Samedi

Same­di — je relève de soirée. Les enfants n’ont qu’un souhait, se tenir dans le préau der­rière l’im­meu­ble, y jouer. Le repas fini et court comme  sera le week-end — ils repar­tent pour Genève dimanche après-midi — nous par­tons tout de même en prom­e­nade. Cen­tre-ville, escaliers, bor­ds de la Sarine puis la route de la pis­ci­cul­ture dans les gorges du Got­téron. Luv et moi allons devant et par­lons, Lucian et Aplo der­rière, cri­ant, sautant, escal­adant.

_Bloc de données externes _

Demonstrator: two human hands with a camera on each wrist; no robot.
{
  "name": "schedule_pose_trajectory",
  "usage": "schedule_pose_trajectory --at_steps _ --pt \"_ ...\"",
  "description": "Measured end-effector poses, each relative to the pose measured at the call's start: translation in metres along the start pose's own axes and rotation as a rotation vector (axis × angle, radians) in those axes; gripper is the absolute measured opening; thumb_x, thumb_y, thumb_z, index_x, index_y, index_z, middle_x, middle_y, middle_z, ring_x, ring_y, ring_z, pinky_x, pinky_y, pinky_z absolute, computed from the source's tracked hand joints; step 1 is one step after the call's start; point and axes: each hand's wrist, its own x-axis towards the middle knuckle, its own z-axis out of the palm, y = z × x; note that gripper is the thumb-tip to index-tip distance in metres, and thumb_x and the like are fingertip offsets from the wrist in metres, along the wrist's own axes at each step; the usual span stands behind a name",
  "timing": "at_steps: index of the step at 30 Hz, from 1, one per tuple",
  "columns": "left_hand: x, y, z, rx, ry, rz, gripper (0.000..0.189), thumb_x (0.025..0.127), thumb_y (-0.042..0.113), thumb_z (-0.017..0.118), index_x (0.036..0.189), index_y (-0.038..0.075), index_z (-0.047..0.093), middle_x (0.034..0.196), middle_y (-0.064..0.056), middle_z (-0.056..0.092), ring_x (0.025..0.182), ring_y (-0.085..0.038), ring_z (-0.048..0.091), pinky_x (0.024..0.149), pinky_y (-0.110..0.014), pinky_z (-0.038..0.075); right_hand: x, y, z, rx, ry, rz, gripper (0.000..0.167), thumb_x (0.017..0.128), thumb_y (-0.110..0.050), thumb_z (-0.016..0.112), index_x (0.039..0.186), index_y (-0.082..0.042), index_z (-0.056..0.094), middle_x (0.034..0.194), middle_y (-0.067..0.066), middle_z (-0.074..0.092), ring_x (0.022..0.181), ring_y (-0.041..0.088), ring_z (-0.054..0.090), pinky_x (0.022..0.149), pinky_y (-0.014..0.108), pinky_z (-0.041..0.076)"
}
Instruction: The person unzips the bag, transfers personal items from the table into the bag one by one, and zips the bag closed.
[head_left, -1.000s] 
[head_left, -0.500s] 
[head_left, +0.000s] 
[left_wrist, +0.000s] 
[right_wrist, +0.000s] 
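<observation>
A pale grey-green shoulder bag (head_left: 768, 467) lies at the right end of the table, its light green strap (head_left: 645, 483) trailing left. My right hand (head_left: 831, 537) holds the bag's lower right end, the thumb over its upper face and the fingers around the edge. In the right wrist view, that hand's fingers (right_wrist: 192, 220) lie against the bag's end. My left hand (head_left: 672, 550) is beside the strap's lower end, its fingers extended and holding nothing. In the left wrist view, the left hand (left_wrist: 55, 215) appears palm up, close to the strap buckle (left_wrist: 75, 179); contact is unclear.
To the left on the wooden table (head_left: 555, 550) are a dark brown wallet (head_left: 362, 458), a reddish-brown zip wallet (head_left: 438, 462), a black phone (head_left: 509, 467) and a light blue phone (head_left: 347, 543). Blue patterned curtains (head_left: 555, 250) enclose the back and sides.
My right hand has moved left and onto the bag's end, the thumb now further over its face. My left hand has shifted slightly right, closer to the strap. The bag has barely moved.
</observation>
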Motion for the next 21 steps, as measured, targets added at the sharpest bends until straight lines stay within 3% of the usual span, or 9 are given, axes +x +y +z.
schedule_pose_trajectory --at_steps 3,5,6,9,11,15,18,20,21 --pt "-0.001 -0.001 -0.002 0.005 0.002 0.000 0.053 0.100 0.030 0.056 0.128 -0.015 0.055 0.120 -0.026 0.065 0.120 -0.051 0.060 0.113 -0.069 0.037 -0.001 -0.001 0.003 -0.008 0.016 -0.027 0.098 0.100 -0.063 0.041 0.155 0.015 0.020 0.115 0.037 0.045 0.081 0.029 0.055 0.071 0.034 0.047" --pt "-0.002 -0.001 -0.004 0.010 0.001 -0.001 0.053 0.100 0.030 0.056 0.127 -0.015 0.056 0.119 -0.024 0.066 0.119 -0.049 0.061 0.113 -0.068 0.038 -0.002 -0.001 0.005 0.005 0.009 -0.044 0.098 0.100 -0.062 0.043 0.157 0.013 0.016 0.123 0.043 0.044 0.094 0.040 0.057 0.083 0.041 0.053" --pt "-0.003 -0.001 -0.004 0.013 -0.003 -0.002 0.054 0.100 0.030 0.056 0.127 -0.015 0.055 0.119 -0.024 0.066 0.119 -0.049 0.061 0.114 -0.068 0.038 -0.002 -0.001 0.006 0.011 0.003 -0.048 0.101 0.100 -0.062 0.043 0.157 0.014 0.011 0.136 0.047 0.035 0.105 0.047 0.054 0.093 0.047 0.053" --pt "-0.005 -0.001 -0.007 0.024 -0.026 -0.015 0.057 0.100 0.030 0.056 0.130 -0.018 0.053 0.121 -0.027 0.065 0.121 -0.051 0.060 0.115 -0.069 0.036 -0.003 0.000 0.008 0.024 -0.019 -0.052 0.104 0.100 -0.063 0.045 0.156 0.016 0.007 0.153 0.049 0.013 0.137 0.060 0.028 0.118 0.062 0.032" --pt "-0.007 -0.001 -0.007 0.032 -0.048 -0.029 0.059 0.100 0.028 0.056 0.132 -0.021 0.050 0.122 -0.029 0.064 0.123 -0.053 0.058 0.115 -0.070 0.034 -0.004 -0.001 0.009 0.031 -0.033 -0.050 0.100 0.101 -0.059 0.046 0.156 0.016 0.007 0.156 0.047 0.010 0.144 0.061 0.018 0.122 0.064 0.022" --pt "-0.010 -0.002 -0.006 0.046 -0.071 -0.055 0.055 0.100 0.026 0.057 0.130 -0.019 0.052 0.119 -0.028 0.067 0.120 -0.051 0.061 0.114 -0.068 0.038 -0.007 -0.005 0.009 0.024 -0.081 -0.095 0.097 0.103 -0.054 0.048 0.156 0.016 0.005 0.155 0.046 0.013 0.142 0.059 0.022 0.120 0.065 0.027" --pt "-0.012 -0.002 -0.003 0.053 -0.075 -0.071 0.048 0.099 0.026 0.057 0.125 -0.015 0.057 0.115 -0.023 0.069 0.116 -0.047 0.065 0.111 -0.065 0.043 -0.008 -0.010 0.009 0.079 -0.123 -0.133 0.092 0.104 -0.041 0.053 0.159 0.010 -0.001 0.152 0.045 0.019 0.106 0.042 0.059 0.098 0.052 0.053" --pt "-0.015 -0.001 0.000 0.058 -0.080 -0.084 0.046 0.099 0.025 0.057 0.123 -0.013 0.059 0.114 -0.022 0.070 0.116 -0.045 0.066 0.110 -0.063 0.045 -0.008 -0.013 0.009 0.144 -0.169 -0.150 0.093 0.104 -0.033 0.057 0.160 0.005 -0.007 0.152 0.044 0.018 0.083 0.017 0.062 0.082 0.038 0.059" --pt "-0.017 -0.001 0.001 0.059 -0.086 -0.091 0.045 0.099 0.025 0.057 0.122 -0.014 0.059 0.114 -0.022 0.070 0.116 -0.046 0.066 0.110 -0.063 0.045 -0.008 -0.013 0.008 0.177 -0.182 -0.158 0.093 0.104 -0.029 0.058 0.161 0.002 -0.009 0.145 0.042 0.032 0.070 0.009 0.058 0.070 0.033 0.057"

Il y a vingt ans, à l’oc­ca­sion d’une réu­nion de tra­vail, ma mère nous avait emmené sur le même chemin et sachant que nous habi­tions alors mon frère et moi à Genève, je me demande aujour­d’hui pourquoi elle avait choisi cet endroit reculé. Depuis, j’ai emprun­té trois fois la route, puis le sen­tier de forêt et son sys­tème de passerelles et de ponts. Cette-fois, j’an­nonce aux enfants que nous irons jusqu’au bout. A ma grande sur­prise, après une heure et demie de sen­tier nous sommes encore dans les gorges. Quand nous débou­chons à la hau­teur de Tafers, voici une ferme sur la riv­ière avec son enc­los à vache et son pad­dock, lieu qui ne ressem­ble aucune­ment à celui dont je gar­dais l’im­age. Autre motif d’é­ton­nement, la nature labyrinthique de cette prom­e­nade: le chemin grimpe sur les buttes, dévale, s’ou­vre sur des précipices, s’éloigne et se rap­proche du Got­téron. Ici et là, des pique-niqueurs allu­ment des feux à l’abri d’une végé­ta­tion humide et sauvage. Luv remar­que que nous avons fait une marche sim­i­laire dans le Col­orado. Enfin, lorsque nous rebrous­sons chemin sur­git l’inévitable ques­tion du temps de retour. Je tem­po­rise, promet une glace puis m’aperçois un peu tard que mon frère m’a con­fié Lucian en pré­cisant que blessé à la jambe il ne devait pas marcher.